**Aim of the task**.
Please write out the listing again, keeping every character the same.

**Data shown**.
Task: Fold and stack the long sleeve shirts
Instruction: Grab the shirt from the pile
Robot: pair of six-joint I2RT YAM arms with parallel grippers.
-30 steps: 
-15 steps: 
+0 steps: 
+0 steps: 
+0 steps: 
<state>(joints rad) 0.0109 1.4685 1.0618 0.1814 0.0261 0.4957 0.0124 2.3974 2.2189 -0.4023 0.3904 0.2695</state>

**Answer box**.
Task: Fold and stack the long sleeve shirts
Instruction: Grab the shirt from the pile
Robot: pair of six-joint I2RT YAM arms with parallel grippers.
-30 steps: 
-15 steps: 
+0 steps: 
+0 steps: 
+0 steps: 
<state>(joints rad) 0.0109 1.4685 1.0618 0.1814 0.0261 0.4957 0.0124 2.3974 2.2189 -0.4023 0.3904 0.2695</state>

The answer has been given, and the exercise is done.